Relaxing music for dogs has been found to help with separation stress and noise aversion, but it is to be used carefully. Here’s what you need to know!

It’s not unusual for a human to turn on a favorite playlist to relax and take it easy – but could dogs experience the same relaxing effects from music? Studies suggest yes, dog calming music can reduce stress signals in our canine companions!

You can use calming music for dogs who have separation stress, need help getting to sleep, or have noise aversion issues.
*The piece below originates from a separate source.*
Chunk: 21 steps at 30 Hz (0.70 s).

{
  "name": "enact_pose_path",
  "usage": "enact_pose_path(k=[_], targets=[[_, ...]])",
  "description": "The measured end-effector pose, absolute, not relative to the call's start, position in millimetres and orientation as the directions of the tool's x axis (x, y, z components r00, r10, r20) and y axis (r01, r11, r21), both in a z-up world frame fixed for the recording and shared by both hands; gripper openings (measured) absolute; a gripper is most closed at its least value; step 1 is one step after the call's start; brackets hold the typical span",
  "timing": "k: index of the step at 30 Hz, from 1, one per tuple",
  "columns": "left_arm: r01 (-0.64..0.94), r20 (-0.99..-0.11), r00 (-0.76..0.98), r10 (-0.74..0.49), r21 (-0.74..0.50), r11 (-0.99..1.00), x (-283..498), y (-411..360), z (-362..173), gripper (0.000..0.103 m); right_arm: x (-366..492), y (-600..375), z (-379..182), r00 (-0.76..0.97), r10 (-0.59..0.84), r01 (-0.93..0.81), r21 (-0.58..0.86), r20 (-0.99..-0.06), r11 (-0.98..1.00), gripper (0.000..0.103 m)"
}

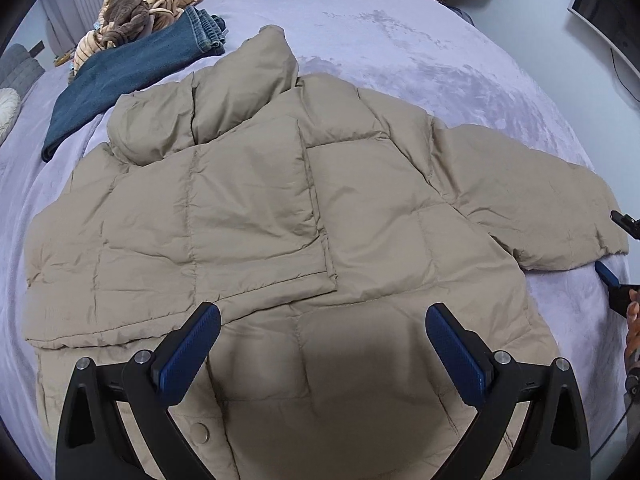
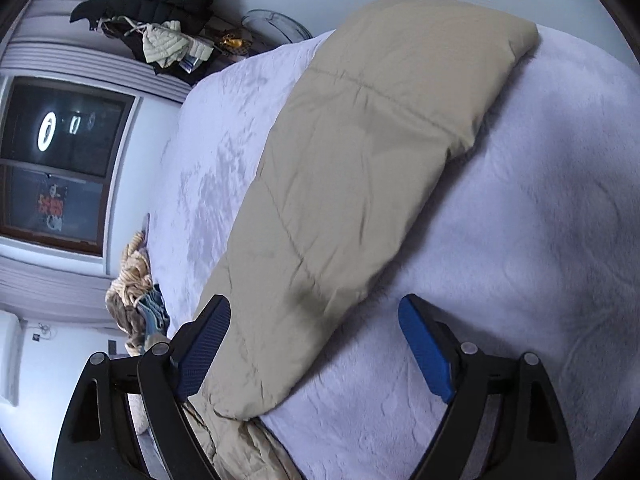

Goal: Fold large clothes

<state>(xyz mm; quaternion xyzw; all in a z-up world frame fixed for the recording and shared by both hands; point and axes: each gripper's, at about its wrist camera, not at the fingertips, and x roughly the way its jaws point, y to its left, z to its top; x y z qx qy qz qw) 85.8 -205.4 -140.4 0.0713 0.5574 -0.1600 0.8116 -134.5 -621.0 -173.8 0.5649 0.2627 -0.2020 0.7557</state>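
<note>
A tan puffer jacket lies flat on the lavender bed, its left sleeve folded over the body and its right sleeve stretched out to the right. My left gripper is open and empty, hovering above the jacket's lower hem. In the right wrist view the outstretched sleeve runs away from the camera. My right gripper is open around the sleeve near the shoulder, with nothing held. Its fingertips show at the right edge of the left wrist view, beside the sleeve cuff.
Folded blue jeans and a striped brown plush garment lie at the far left of the bed. A chair piled with dark clothes stands beyond the bed. A window is on the wall.
</note>
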Motion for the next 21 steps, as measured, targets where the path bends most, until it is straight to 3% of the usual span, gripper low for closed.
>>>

Here is a guide for using dog calming music, how to use this strategy effectively, and where to find the best soothing music for dogs!
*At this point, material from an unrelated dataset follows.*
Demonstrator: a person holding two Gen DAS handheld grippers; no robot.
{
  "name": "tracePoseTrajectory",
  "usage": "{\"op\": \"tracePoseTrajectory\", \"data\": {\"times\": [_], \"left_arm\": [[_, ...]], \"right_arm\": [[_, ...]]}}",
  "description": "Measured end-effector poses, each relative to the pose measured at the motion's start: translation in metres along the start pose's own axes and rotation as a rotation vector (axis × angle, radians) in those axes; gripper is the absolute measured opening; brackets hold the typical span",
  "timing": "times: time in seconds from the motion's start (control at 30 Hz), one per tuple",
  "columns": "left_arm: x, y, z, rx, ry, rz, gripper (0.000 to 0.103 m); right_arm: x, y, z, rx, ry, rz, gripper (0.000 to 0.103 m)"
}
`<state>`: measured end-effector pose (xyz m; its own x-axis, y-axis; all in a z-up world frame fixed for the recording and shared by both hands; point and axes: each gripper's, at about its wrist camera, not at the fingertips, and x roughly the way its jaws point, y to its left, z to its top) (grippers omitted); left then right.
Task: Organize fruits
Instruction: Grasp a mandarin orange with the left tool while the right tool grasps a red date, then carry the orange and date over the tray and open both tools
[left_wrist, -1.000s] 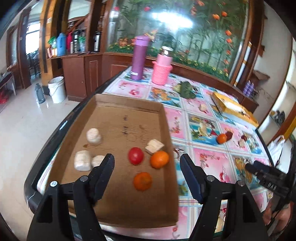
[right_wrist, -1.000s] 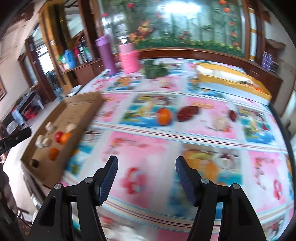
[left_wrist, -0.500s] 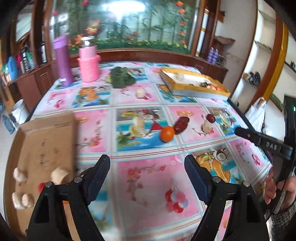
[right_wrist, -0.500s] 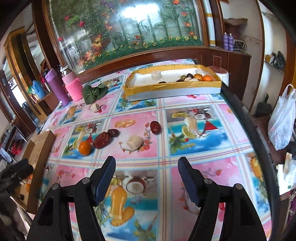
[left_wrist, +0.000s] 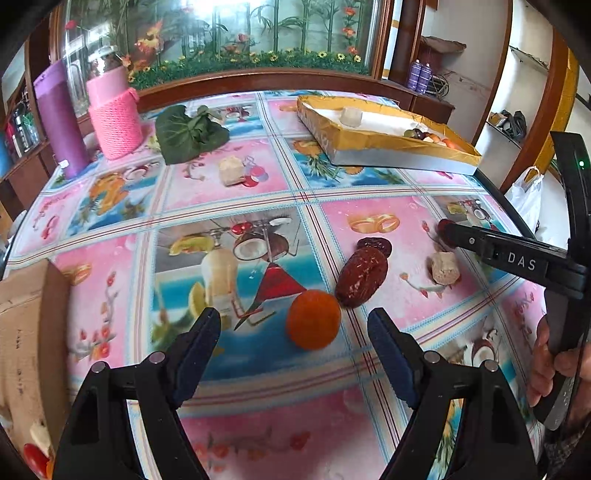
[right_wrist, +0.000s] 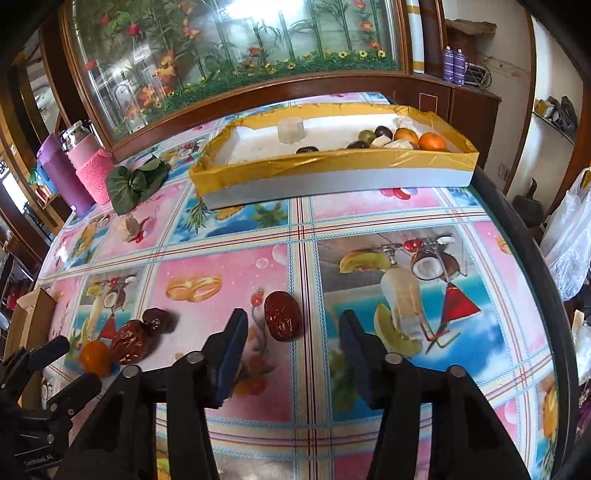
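My left gripper (left_wrist: 294, 326) is open, and an orange tangerine (left_wrist: 313, 319) lies on the tablecloth between its fingertips, touching a large red date (left_wrist: 362, 276). A smaller dark date (left_wrist: 373, 245) lies behind it and a beige cube (left_wrist: 445, 268) to the right. My right gripper (right_wrist: 291, 334) is open just above a single red date (right_wrist: 282, 320) that lies a little ahead, between its fingers. In the right wrist view the tangerine (right_wrist: 95, 357) and the large date (right_wrist: 132, 340) lie at the left. The right gripper's finger also shows in the left wrist view (left_wrist: 491, 248).
A gold-rimmed white tray (right_wrist: 332, 170) with several fruits stands at the table's far side. A brown cardboard tray (left_wrist: 26, 332) holds a red fruit at the left edge. A purple flask (left_wrist: 61, 118), a pink jar (left_wrist: 116, 114) and a green leaf bundle (left_wrist: 188, 133) stand at the back left.
My left gripper has swung away from the cardboard tray and closed in on the tangerine. My right gripper has moved forward and down over the single red date.
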<state>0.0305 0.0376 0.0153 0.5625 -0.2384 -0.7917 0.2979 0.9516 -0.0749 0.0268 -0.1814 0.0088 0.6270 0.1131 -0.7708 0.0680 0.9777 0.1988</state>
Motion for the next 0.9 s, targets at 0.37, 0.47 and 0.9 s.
{"op": "tracePoseTrajectory", "data": {"times": [0.37,0.47,0.9], "left_arm": [[0.005,-0.001,-0.002,0.005,-0.01,0.001,0.025],[-0.007,0.002,-0.006,-0.001,-0.025,0.0,0.025],[-0.082,0.03,-0.024,-0.104,-0.126,-0.053,0.025]], "right_arm": [[0.005,0.006,-0.003,-0.063,-0.022,-0.063,0.022],[0.001,0.005,-0.003,-0.049,-0.023,-0.049,0.022],[-0.062,0.039,-0.019,-0.09,-0.093,-0.004,0.023]]}}
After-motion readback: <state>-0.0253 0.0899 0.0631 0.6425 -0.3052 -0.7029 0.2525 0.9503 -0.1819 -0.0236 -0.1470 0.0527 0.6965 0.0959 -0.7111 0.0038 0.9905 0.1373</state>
Why You Might Use Dog Calming Music

There are many reasons you might consider using the power of music to relax your pet:

  • During separation stress
  • During adjustment periods
  • To help your dog sleep
  • During thunderstorms or fireworks shows
  • To help your dog relax during a road trip

Music to Soothe Separation Stress

Separation issues are very common in dogs of all ages and breeds. Our canine companions don’t like to be away from their best friends, and it can result in some troublesome behaviors like chewing, whining, and excessive barking.

We never want our pets to feel stressed out, especially not when we aren’t there to comfort them. Music can offer a solution! Playing relaxing music for dogs while they are alone can distract your pet from your absence. The sound of music might even indicate to your dog that you are somewhere in the house, so they don’t even realize that you are gone!

Tunes Can Help Your Dog Adjust

Some dogs struggle with change like welcoming a new member into the family, saying goodbye to a fellow pet, or moving to a new house. We all have to deal with new environments and changes – canines included. To help your dog calm down and deal with a strange setting or a new lifestyle, you might consider playing calming dog music to help them feel safe and centered.

Music for Dogs to Sleep Train

Music can be a wonderful way to indicate to your pooch that it’s bedtime. Some people use relaxing music for dogs to help sleep train a confused pet who has been in the shelter and doesn’t know about nighttime routines, or even a puppy who is still figuring out what bedtime means! The proper playlist might help your pet sail off into doggie dreamland.

Music to Drown Out Scary Sounds and Triggers

Does your dog bark at every noise he hears outside? It can be exhausting for both you and your pet if he’s constantly on edge, listening for scary sounds. This is normal behavior, though, called “alert barking” or “territorial barking.” Dogs do it to warn off predators. Even though the mailman isn’t a predator, your canine’s evolutionary instincts still apply!

Plus, many dogs struggle with noise aversion during events like thunderstorms and fireworks. One of the best uses of dog calming music is for situations like this. Having a playlist as background noise during a fireworks show or thunderstorm can help your dog focus on something else. The same concept applies if your pet is a constant alert barker when she hears foreign noises outside!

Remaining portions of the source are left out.